Thank you for pointing that out. We have correcting it all over the main text by saying “siRNA knock-down gene expression”.

3) Figure 1e (both schematic and graph data points) is nearly impossible to see as it is small and very faint. It is recommended that darker colors and thicker lines and symbols be used, similar to other figures in the manuscript.

The reviewer is right. Thus, all the letters/writing in the figure 1 have been increased in size in agreement with the reviewer’s comment, which makes the new figure 1 more readable.

4) The order of the supplemental figures should be in chronological order from when they are referenced in the text, which is not the case in this manuscript. And all parts of each figure should be described in the text (e.g. Figure S1a).

We apologize for this error that is now corrected in the new version of the manuscript.

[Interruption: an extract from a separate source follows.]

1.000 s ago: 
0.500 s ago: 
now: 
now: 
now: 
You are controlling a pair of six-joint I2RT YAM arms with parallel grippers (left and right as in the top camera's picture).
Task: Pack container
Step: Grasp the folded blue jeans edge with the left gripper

5) It is suggested that the reference of GUVs on page 7 be removed. Otherwise, a description of what they are and the significance of the finding described here should be included.

This sentence was removed from the part 2 of the results (page 7). In the current manuscript, we described this GUV experiment and results in section 5 together with all the GUV experiments. Then the description of Figure 6—figure supplement 1a, b results was inserted in the section 5 (Page 14, lanes 334-339) and the significance of the finding is now included in the results and in the Discussion section (page 15 lanes 365-66).

6) Likewise, description of Gag(i)mEos2 is referred on page 8 but it is not clear why this construct was used. Presumably this was to show that the Gag used in the imaging studies behaved similarly to wild-type Gag, but this is not clear.

As it is written page 8, Gag and Gag(i)mEOS2 were both pull down with IRSp53 during IP/co-IP. We had to check that Gag(i)mEOS2 that we used for PALM/STORM microscopy imaging was immunoprecipitated the same as Gag. So, yes, it was to show that the labelled Gag(i)mEOS2 protein used in the imaging studies behaved similarly to wild-type Gag. For a sake of clarity, we added one sentence lane 188 page 8.

7) On lines 192-4, it is stated, "We evidenced that cellular Gag expression, most probably by triggering Rac1 activation (Thomas et al., 2015), favors cell membrane binding of IRSp53." As Rac1 was not evaluated here, it is suggested that the sentence be modified to, "We observed that cellular Gag expression, possibly by triggering Rac1 activation (Thomas et al., 2015), favors cell membrane binding of IRSp53."

Thank you; this has been modified accordingly to the reviewer’s advice (page 8, lanes 193-194).

8) The manuscript overall would benefit from strong editing for grammar, punctuation, and better word usage.

The manuscript in its final new version has been given to a native English for editing.